Es así que el neoliberalismo convierte a los ciudadanos en consumidores. El votante, en cuanto consumidor, no tiene un interés real por la política, por la configuración activa de la comunidad. El consumidor termina siendo un sujeto pasivo que reacciona ante la política refunfuñando o quejándose, como ante los productos que le desagradan.

¿Cómo defendemos la política, entonces? No la defendemos si terminamos asumiendo como naturales estos procesos, ni tampoco con propuestas para la tribuna que sólo terminan reforzando estas dinámicas. No la defendemos pensando que esto se soluciona bajando el salario o los beneficios laborales de los políticos; esto se podrá hacer, pero por ahí no pasa la cosa. Es más, con este tipo de medidas la política podría convertirse rápidamente en un lugar de personas muy bien intencionadas pero muy poco preparadas para cumplir una función tan relevante para la sociedad, o –como fue durante mucho tiempo– un lugar para los patrones, para personas acaudaladas que no dependen de un salario para vivir.

La defendemos, entre otras cosas, si nos proponemos reducir radicalmente el costo de las campañas, avanzando en un financiamiento cien por ciento público de las campañas electorales.

La defendemos si antes que nada instalamos prácticas cuyo centro sea el debate de ideas, el debate programático; no la descalificación, las promesas livianas, las mentiras y las noticias falsas.

La defensa de la democracia

La democracia no es cualquier cosa, no es sólo votar cada cinco años. Pierre Rosanvallon sostiene que la democracia, para ser tal, debe construir una sociedad de iguales.

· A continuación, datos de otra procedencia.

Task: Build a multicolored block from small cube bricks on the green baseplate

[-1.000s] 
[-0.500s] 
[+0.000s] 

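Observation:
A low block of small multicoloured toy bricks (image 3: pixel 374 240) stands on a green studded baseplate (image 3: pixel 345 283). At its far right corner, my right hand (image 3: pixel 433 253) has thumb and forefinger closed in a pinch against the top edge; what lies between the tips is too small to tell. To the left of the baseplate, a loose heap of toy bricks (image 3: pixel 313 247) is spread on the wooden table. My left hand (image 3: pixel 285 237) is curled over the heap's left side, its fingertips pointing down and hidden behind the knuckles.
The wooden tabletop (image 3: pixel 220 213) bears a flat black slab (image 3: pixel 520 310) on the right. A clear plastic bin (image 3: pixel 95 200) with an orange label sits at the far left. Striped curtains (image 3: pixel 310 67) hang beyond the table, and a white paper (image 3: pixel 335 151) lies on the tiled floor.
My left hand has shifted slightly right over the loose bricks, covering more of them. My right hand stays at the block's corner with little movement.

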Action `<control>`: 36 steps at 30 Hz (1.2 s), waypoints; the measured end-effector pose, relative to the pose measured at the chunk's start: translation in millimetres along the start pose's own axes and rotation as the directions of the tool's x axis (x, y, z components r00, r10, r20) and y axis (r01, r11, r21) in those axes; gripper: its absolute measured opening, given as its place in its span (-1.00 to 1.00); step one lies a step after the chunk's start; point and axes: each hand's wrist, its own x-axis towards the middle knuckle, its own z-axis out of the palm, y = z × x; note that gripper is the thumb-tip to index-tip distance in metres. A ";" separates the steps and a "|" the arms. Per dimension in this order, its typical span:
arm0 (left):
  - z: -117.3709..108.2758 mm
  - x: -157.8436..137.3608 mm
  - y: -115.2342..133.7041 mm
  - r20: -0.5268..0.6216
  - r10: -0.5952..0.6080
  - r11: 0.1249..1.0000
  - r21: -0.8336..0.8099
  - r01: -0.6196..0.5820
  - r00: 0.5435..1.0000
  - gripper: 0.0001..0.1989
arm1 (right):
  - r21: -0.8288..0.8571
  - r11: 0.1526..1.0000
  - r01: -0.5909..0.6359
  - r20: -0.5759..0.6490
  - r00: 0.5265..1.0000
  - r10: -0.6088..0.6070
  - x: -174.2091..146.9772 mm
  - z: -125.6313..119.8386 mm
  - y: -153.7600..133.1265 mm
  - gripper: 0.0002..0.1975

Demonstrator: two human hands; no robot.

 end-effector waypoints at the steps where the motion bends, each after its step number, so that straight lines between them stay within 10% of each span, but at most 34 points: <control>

El desequilibrio entre ciudadanía política y ciudadanía social es cada vez mayor de la mano del crecimiento de las desigualdades. El retroceso del Estado de bienestar (que fue el que generó las sociedades más igualitarias) como consecuencia de la consolidación de la hegemonía neoliberal profundiza cada vez más la brecha entre la progresión de la “democracia-régimen” y la regresión de la “democracia-sociedad”.

A la luz de este enfoque, uno debe concluir que si un programa político no tiene el foco en generar cada vez más condiciones de igualdad en la sociedad, ese programa conspirará contra la calidad de la democracia.

El aumento de la masa salarial, producto de la negociación colectiva y de contar con sindicatos fuertes, la seguridad social, las transferencias monetarias focalizadas en los sectores más vulnerables, la consolidación de bienes públicos de calidad, sistemas tributarios progresivos, entre otras políticas, contribuyen a una redistribución más igualitaria de la riqueza.

Por tanto, cuando se discute sobre estos tópicos en una campaña electoral, se está discutiendo mucho más que sobre una medida puntal de política económica, o de política social: se está discutiendo sobre el corazón de la democracia.

Para aquellos que tenemos un pensamiento de izquierda, debería ser una preocupación de primer orden confrontar en el plano de las ideas a aquellos que quieren instalar como principios que las transferencias monetarias “consolidan vagos”, que los sindicatos conspiran contra el crecimiento de la economía, que los que más tienen deben pagar menos impuestos, que los problemas de seguridad se resuelven con mano dura y plomo, o que los militares que defienden a violadores y torturadores son gente de honor.

Si no damos estos debates a cabalidad, los impactos de las transformaciones que se procesen en la sociedad serán bastante más profundos que eventuales resultados electorales.

Si abandonamos nuestros postulados más esenciales, estaremos entonces abonando las razones de nuestros oponentes, como decía Zitarrosa.

Marcos Otheguy es senador de Rumbo de Izquierda, Frente Amplio.